* _What you need to do_: Tally the lines below that include "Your" and give only the total.

* _Records shown_:
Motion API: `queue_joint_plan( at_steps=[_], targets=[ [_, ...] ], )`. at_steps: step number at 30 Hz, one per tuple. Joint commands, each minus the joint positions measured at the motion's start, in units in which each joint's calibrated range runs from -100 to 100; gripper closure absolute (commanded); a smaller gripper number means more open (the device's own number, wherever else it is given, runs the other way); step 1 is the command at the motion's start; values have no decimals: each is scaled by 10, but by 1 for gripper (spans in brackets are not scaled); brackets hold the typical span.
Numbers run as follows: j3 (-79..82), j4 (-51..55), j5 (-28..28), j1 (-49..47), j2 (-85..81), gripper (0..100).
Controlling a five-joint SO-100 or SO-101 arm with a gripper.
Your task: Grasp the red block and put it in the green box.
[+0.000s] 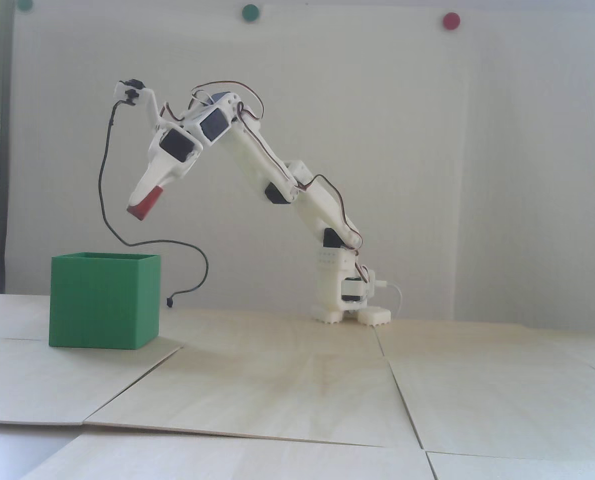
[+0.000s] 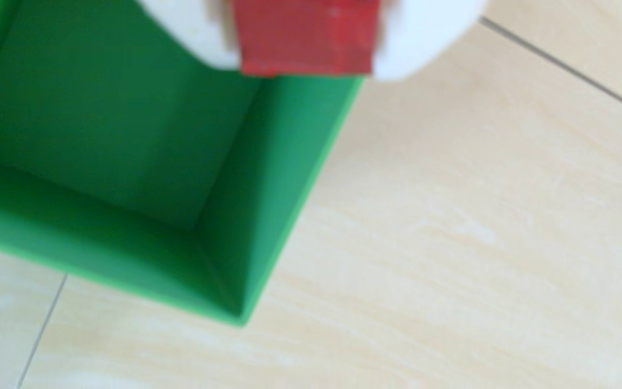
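Observation:
The red block (image 1: 144, 205) is held in the shut white gripper (image 1: 138, 202), high above the table and above the right part of the green box (image 1: 104, 300). In the wrist view the red block (image 2: 305, 37) sits between two white fingers (image 2: 414, 41) at the top edge. Below it lies the open green box (image 2: 283, 179); the block hangs over the box's right wall. The inside of the box looks empty where it shows.
The arm's base (image 1: 347, 295) stands at the back middle of the pale wooden table (image 1: 297, 380). A black cable (image 1: 104, 170) hangs from the wrist camera down behind the box. A white wall stands behind.

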Motion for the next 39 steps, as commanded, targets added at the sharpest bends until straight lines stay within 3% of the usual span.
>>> queue_joint_plan(
  at_steps=[1, 26, 33, 39],
  targets=[
    [-47, -45, -3, 16, -19, 97],
    [-47, -66, -1, 44, -18, 97],
    [-48, -66, 0, 49, -18, 78],
    [-50, -66, 0, 50, -18, 77]
  ],
)
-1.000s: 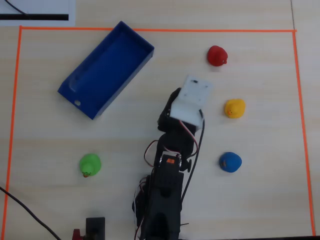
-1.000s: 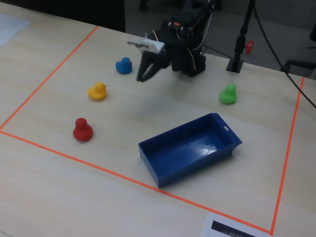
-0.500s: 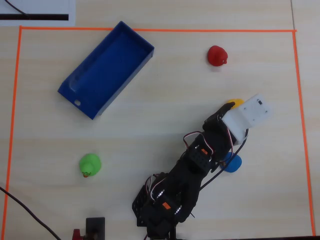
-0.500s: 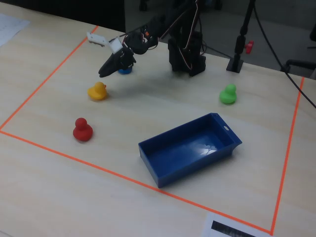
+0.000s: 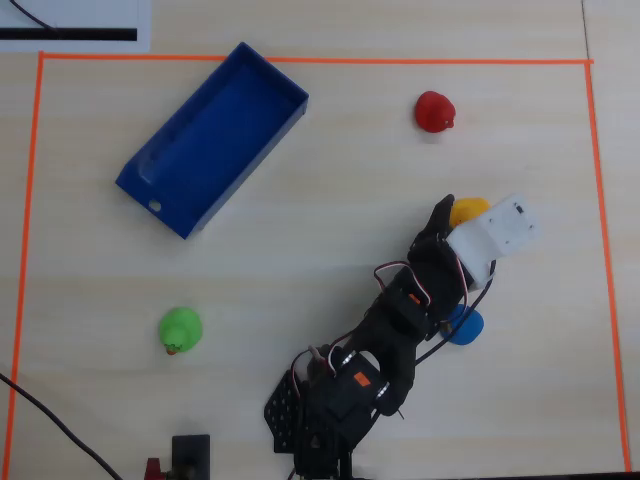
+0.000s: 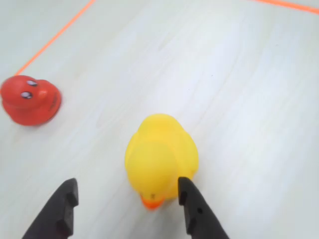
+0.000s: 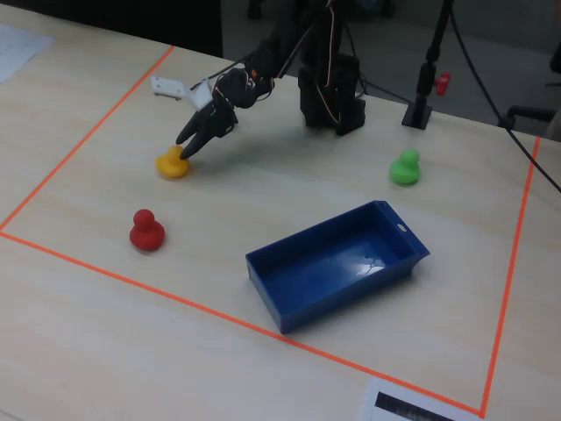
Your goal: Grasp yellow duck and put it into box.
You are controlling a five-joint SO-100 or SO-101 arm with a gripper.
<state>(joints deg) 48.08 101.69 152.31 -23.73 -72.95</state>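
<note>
- The end effector (image 6: 128,199) is seen spread wide in the wrist view, its two dark fingertips on either side of the lower frame, with nothing clamped between them
- The yellow duck (image 6: 160,158) is seen upright on the pale wooden counter (image 6: 239,74), its orange beak turned toward the camera; the right-hand fingertip (image 6: 192,201) is shown just beside or touching its flank, while the left-hand one stands apart from it
- In the overhead view the duck (image 5: 468,211) is partly covered by the arm's white housing (image 5: 497,230), right of centre in the taped area
- In the fixed view the end effector (image 7: 195,145) is lowered onto the duck (image 7: 171,164) at the left of the counter
- The box (image 5: 160,185) is found well apart from the duck, at the upper left of the overhead view, tilted diagonally, with nothing seen inside
- A red duck (image 5: 435,111) is seen above the yellow one in the overhead view, a blue duck (image 5: 468,325) below it and partly hidden by the arm, and a green duck (image 5: 181,330) at the lower left
- Orange tape (image 5: 300,60) is laid around the working area
</note>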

* _Result_: 2